**EXERCISE DIRECTIONS**
Please write out, exactly as given, the line that contains "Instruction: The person" and all lines that follow it through the end of the listing, and nothing else.

**SOURCE MATERIAL**
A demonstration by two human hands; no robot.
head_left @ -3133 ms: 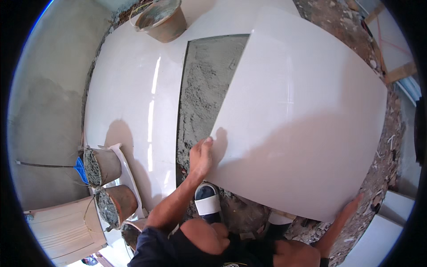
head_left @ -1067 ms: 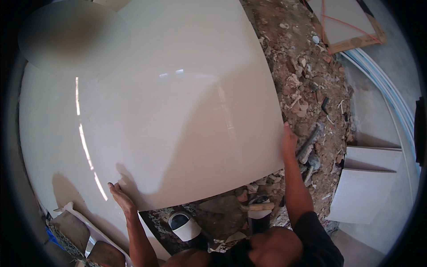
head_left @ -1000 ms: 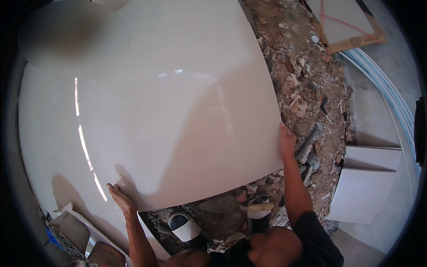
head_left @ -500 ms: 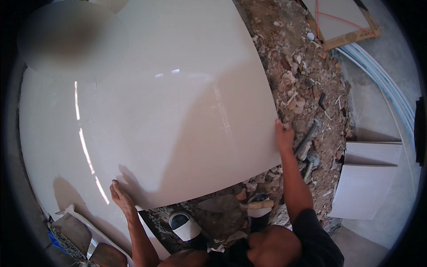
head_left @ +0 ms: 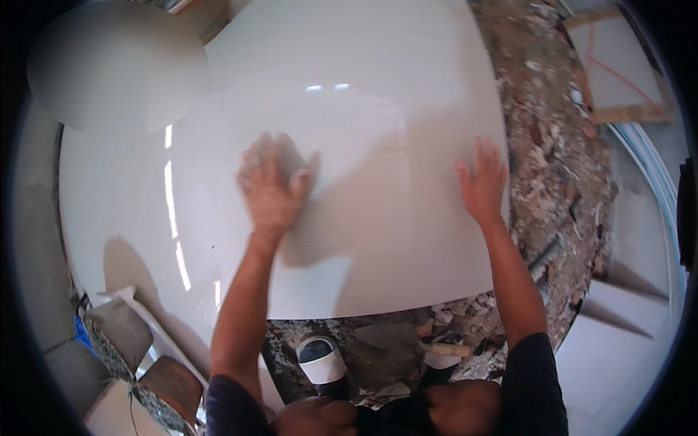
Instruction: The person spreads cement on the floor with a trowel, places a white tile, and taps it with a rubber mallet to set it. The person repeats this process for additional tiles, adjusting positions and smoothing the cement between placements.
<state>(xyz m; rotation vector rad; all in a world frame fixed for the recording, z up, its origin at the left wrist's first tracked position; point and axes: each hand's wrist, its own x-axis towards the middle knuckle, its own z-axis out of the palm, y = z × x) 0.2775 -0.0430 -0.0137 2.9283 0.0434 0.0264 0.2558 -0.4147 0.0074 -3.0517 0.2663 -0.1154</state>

**RESULT BELOW**
Instruction: The person spreads cement on the floor with a trowel, places a white tile, and taps it with a rubber mallet to set it. The person repeats this process for additional tiles, adjusting positions and smoothing the cement between placements.
<state>(xyz m; rotation vector rad; all in a world frame fixed for the recording, z up, its origin at the left wrist's first tracked position; point and axes: each hand's wrist, its own x-axis towards the middle knuckle, its own z-axis out of the palm, y = z × x) 0.2775 -0.0430 -0.0137 2.9283 0.0434 0.0264 0.2558 -0.4147 0.0074 -3.0517 0.2663 -0.1154</state>

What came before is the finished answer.